» **THE PROBLEM**
Counting the line with "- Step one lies" as the last one, copy out the lines of the data exactly from the first onward.

» **RECORDS TO USE**
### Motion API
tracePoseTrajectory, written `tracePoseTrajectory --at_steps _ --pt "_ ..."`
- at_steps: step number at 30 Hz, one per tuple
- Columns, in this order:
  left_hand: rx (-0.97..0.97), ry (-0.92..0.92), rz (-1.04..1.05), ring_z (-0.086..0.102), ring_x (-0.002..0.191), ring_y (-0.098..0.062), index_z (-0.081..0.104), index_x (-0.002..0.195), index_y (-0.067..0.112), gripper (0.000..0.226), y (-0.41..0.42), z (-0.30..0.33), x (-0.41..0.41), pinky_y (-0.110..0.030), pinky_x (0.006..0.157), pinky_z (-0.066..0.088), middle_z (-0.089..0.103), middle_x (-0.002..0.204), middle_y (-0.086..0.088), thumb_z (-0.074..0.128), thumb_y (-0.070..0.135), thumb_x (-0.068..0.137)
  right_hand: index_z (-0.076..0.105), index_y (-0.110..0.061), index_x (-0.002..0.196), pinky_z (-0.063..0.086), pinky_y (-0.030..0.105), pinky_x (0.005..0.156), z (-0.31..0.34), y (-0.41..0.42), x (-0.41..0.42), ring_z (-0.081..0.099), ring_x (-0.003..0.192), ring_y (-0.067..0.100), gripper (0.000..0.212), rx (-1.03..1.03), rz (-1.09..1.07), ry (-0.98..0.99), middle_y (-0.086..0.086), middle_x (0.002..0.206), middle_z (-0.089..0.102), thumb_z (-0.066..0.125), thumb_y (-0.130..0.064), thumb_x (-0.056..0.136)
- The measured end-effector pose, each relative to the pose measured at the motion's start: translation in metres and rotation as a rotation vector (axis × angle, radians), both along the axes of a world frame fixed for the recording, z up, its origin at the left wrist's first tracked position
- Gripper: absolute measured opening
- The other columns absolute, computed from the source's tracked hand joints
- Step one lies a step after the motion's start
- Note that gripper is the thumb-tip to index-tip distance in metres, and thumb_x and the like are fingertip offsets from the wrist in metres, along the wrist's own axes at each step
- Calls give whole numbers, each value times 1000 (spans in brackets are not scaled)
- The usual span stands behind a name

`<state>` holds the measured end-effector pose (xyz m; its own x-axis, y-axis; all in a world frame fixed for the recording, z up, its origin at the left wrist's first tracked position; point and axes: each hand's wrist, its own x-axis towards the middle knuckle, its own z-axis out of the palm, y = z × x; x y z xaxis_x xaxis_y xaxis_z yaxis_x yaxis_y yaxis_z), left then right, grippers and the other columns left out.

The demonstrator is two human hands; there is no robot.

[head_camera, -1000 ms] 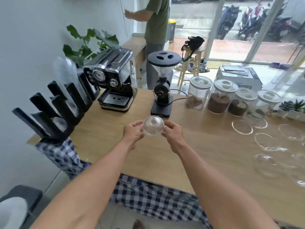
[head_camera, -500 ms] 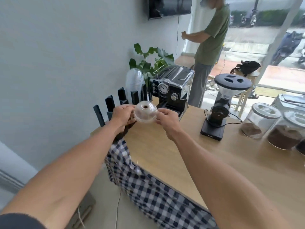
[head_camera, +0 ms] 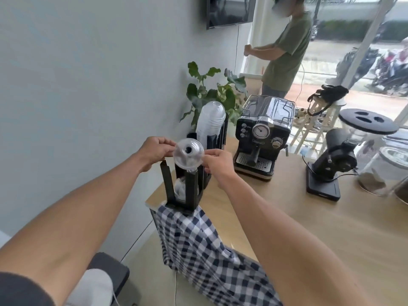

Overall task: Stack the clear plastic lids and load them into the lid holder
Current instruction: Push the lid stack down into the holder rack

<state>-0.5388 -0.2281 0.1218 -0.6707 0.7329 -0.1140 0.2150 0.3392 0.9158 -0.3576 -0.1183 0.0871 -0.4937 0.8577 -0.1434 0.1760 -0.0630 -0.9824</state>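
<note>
I pinch the clear domed plastic lids (head_camera: 188, 156) at opposite rims, my left hand (head_camera: 154, 151) and right hand (head_camera: 217, 161) keeping them level above the black slotted lid holder (head_camera: 184, 186) at the wooden table (head_camera: 309, 228) edge; the near slot seems to hold lids already.

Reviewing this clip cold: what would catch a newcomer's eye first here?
Both hands, left and right, pinch a clear domed lid just above the black lid holder at the table's near corner. Behind it a tall stack of lids fills a farther slot, beside the espresso machine.
</note>
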Motion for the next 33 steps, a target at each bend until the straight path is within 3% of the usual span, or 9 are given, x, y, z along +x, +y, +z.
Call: tracePoseTrajectory --at_steps 3,5,9,13,18,21,26,30,33 --pt "-54 -30 -45 76 90 -21 75 96 11 8 4 -10 -23 -27 63 39 78 96 -11 70 7 91 77 -15 91 58 33 76 -10 -3 -16 73 82 16 7 -119 -46 -36 10 95 78 74 -8 90" --pt "-96 -74 -76 77 90 -23 77 95 9 9 7 -18 -33 -32 69 41 79 93 -9 72 9 87 78 -12 94 58 32 71 -15 -4 -23 74 80 16 8 -205 -80 -61 9 95 79 75 -8 88" --pt "-169 -196 -78 74 77 -22 78 98 0 24 13 -35 -52 -40 90 55 80 96 -14 81 11 77 76 -7 91 62 43 88 -22 -3 -33 72 77 19 7 -347 -136 -104 6 87 77 79 -9 84" --pt "-243 -281 -61 73 68 -19 77 95 3 29 20 -49 -62 -29 64 58 77 94 -15 82 6 67 73 -5 88 63 40 84 -36 -3 -40 64 72 21 6 -431 -164 -127 8 79 70 77 -4 84" --pt "-340 -396 -88 71 63 -20 76 104 0 35 25 -78 -73 -32 74 62 73 85 -9 83 6 70 74 -8 81 58 34 73 -66 -4 -44 69 63 19 8 -481 -215 -164 6 72 73 74 -8 88" --pt "-347 -438 -97 69 68 -23 75 98 3 24 28 -93 -73 -37 85 60 72 84 -11 80 4 75 74 -7 80 55 28 62 -78 -4 -44 68 62 17 7 -492 -225 -176 6 71 73 76 -6 86" --pt "-351 -464 -75 69 70 -24 70 81 5 10 26 -114 -70 -34 73 58 72 74 -8 80 3 80 74 -5 80 57 33 75 -93 -3 -45 70 68 19 10 -490 -240 -192 8 77 76 70 -1 88" --pt "-367 -480 -68 67 75 -22 71 80 9 8 24 -129 -71 -35 81 55 69 77 -7 78 4 81 73 -7 75 55 31 69 -105 -4 -47 69 66 19 13 -493 -256 -192 8 74 75 75 -3 87" --pt "-352 -509 -41 67 69 -20 70 82 10 8 21 -135 -69 -30 67 56 67 77 -5 71 3 85 75 -3 75 51 32 70 -109 -5 -47 64 70 21 11 -500 -265 -185 11 75 74 78 -3 86"
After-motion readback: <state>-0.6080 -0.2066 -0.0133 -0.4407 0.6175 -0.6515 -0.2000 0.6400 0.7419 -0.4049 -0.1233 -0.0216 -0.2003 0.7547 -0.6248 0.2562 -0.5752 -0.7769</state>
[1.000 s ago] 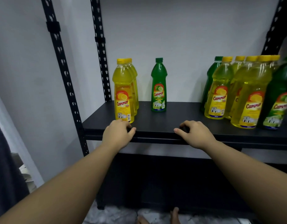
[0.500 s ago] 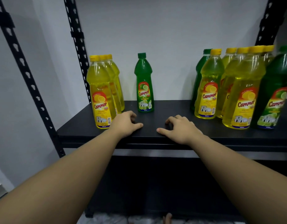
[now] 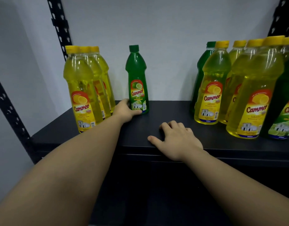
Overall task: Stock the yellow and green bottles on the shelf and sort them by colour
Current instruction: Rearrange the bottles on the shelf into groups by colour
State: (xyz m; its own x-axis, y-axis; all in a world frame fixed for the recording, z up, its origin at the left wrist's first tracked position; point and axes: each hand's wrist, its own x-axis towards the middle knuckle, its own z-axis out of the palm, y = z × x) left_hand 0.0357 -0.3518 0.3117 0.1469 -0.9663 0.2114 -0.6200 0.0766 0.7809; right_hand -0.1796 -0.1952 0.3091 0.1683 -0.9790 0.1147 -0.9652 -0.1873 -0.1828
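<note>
Bottles of Cammer dish liquid stand upright on the black shelf (image 3: 165, 111), in front of a pale wall. At the left end three yellow lemon bottles (image 3: 82, 88) stand in a tight row, one behind the other, touching or almost touching. Just to the right of them, near the back of the shelf, stands a single green lime bottle (image 3: 137, 79) with a green cap, apart from the other greens.

The person's left hand (image 3: 124, 111) reaches in between the yellow row and this green bottle. Its grip is around the base of the green bottle: the thumb curls across the front at the bottom of the label, and the fingers go behind the bottle, where I cannot see them. The bottle stands on the shelf.

The right hand (image 3: 176, 141) lies near the front edge of the shelf, palm down, thumb spread to the side, fingers a little bent. It holds nothing.

At the right end there is a mixed group (image 3: 248, 88), well apart from the single green bottle. Several yellow bottles stand close together there; one green bottle is behind them at the back, and another green bottle is at the far right, partly cut off by the edge of the view. Black perforated uprights (image 3: 59, 25) of the rack rise at both sides.
</note>
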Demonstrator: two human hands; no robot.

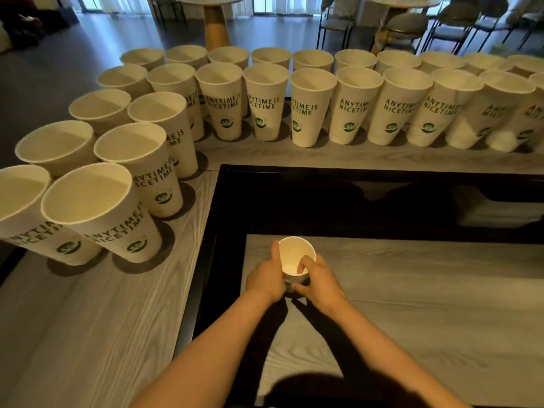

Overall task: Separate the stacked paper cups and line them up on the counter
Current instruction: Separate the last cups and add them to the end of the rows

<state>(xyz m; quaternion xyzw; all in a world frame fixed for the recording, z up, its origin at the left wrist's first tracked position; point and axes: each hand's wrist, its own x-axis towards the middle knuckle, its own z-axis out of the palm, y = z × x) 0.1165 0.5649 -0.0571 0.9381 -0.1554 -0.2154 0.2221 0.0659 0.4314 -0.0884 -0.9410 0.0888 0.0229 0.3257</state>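
Both hands are gripping a short stack of cups (295, 260) over the lower shelf (412, 290): the left hand (265, 279) is wrapping the stack's wall, while the right hand (319, 279) is pinching the top cup's rim, one finger inside. Two long rows of separated cups (265, 101) are already lining the counter (88, 319), running from the near left to the far right, so most of the work looks done. The hands are hiding how many cups remain stacked, and the rows are running off the right edge.

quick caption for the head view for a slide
Both hands, left and right, grip a cup stack on the lower surface; separated cups line the L-shaped counter.
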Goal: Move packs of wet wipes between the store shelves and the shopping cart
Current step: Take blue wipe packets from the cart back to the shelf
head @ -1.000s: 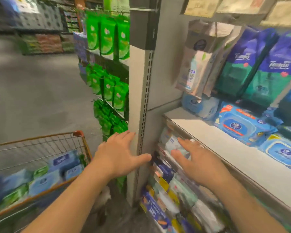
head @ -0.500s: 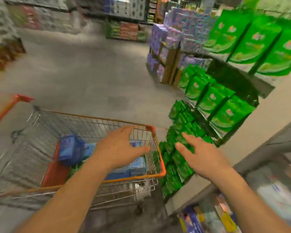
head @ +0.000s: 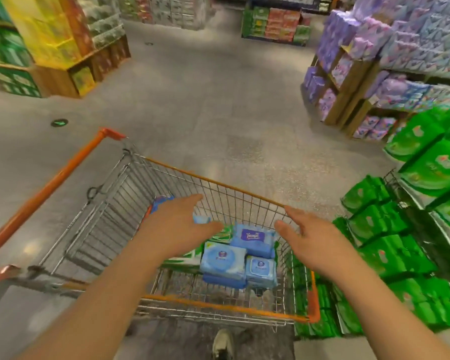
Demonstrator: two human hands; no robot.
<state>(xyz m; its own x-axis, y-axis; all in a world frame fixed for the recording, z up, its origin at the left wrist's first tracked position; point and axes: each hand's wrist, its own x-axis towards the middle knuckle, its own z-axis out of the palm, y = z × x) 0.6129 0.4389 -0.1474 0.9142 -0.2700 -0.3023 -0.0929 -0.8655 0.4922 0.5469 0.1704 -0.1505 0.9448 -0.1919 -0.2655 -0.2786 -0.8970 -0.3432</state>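
In the head view, the left hand (head: 177, 227) and right hand (head: 312, 242) hover spread and empty over the shopping cart (head: 218, 181), fingers relaxed and grasping nothing, likely poised to lift a pack out. Three blue wet-wipe packs show plainly in the basket: a Tempo pack (head: 253, 239), a round-lidded pack (head: 222, 259) and a smaller pack (head: 260, 271). Other packs, some green, lie partly hidden beneath the hands, so the full count is uncertain.

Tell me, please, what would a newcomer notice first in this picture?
First the two bare hands, left hand and right hand, open and empty above the shopping cart in the lower middle. Then the blue wet wipe packs lying inside it, and the bright green packs stacked on the shelves at the right.
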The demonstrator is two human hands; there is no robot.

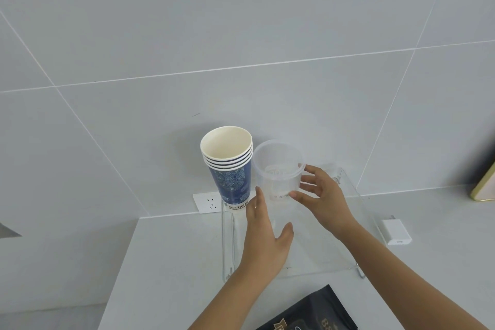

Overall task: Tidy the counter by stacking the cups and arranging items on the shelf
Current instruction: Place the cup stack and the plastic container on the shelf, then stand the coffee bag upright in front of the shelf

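- Clear plastic tub (277, 169), centre frame, pinched by right hand (325, 195); left hand (263, 233) spread, its fingertips at the tub.
- Risk (likely): nudging stacked paper cups (230, 166) just beside it topples them off the acrylic shelf (348, 222).

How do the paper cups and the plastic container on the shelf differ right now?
The paper cups are blue-patterned, opaque and nested in a stack; the plastic container is clear and single. The cups are taller and narrower, the container squatter. The right hand touches the container; nothing grips the cups. Both stand upright, mouths open.
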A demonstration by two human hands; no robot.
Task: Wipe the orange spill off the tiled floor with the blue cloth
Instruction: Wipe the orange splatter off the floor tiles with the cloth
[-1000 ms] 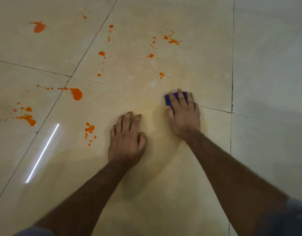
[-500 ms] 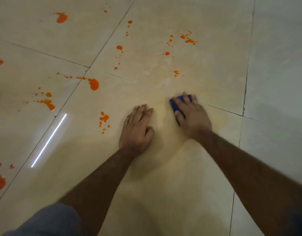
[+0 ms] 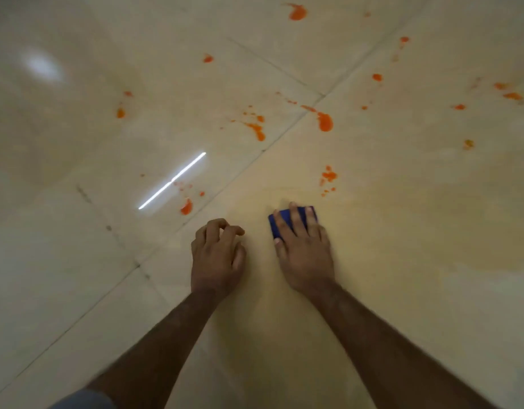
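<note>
Two hands on floor point(image 3: 402, 261), right hand point(image 3: 303, 255) flat pressing blue cloth point(image 3: 284, 219), left hand point(image 3: 218, 255) loosely curled, empty.

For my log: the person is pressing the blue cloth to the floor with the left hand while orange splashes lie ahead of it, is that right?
Not quite: in the head view the right hand presses the blue cloth; the left hand holds nothing. Orange splashes do lie ahead.
</note>
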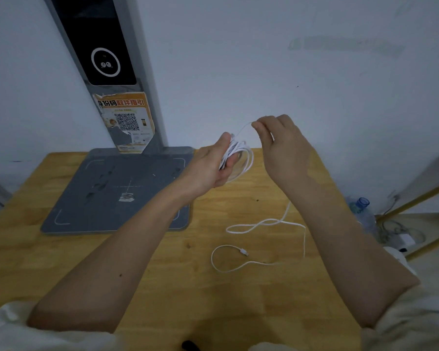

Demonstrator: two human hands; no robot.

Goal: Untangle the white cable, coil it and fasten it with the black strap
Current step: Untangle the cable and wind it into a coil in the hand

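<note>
A thin, smooth white cable (238,158) is bundled in loose loops within the clenched grip of the left hand (211,165); one strand is pinched by the right hand (281,145). Its remaining length is trailed in curves across the grained wooden tabletop (86,262).

We are seeing a smooth, matt white cable (241,153), plastic by its look. The table (238,300) is showing pale wood with visible grain and small dark knots. The grey base plate (86,198) is looking matt and scuffed. The orange paper label (127,122) is peeling, torn at its edges. The black panel (96,34) is shining glossy.
</note>
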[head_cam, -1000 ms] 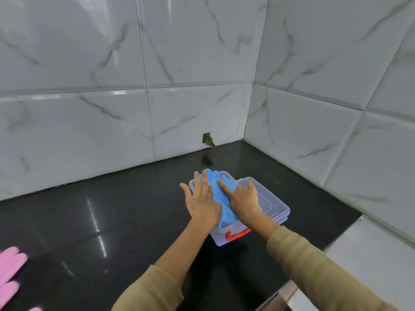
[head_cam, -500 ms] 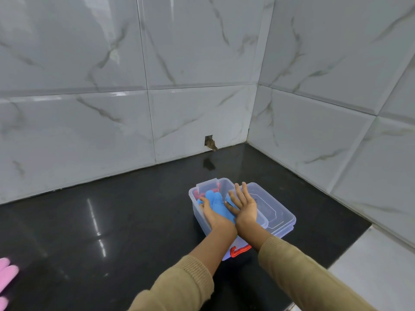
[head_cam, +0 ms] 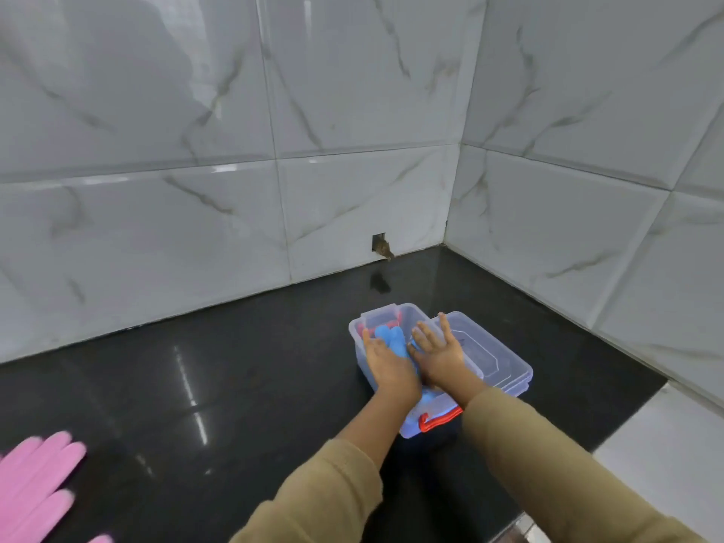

» **SOLUTION FOR THIS TASK**
### Motion API
tracePoseTrajectory, written `tracePoseTrajectory --at_steps _ --pt "_ ..."`
- at_steps: step number at 30 Hz, one per tuple
- Columns, in this order:
  left_hand: rx (-0.97..0.97), ry (-0.92..0.92), rz (-1.04..1.05), ring_z (-0.086..0.102), ring_x (-0.002..0.191), ring_y (-0.098..0.062), index_z (-0.081..0.104), index_x (-0.002..0.195), index_y (-0.067..0.112), gripper (0.000..0.226), y (-0.41..0.42), z (-0.30..0.33), x (-0.41..0.41), pinky_y (-0.110..0.030), pinky_x (0.006..0.157), pinky_z (-0.066..0.088), middle_z (-0.089..0.103), middle_x (-0.002..0.204), middle_y (-0.086..0.088), thumb_z (-0.074..0.128), thumb_y (-0.070..0.135), thumb_x (-0.068..0.137)
  right_hand: index_z (-0.076..0.105), index_y (-0.110..0.061), index_x (-0.002..0.196), pinky_z (-0.063..0.086), pinky_y (-0.030..0.105), pinky_x (0.005..0.156), z (-0.31..0.34), y (-0.41..0.42), x (-0.41..0.42), ring_z (-0.081..0.099), ring_x (-0.003..0.192), ring_y (-0.067..0.100), gripper (0.000..0.212), rx (-1.03..1.03), rz (-1.09..1.07), ry (-0.98..0.99), middle_y (-0.086..0.086), middle_x (0.002..0.206), middle_z (-0.089..0.102), thumb_z (-0.066..0.125), thumb_y (-0.130..0.064), thumb_x (-0.056..0.136)
- The measured end-effector pose, each relative to the pose measured at the motion's start: translation in metres and rotation as a rotation vector (axis × angle, radians), both along the axes of a world frame fixed for the recording, z up, its origin at the left wrist's first tracked position
- Gripper: absolute measured opening
- The other columns absolute, computed from the source's tracked hand joints
- Step one lies a step after the motion's start

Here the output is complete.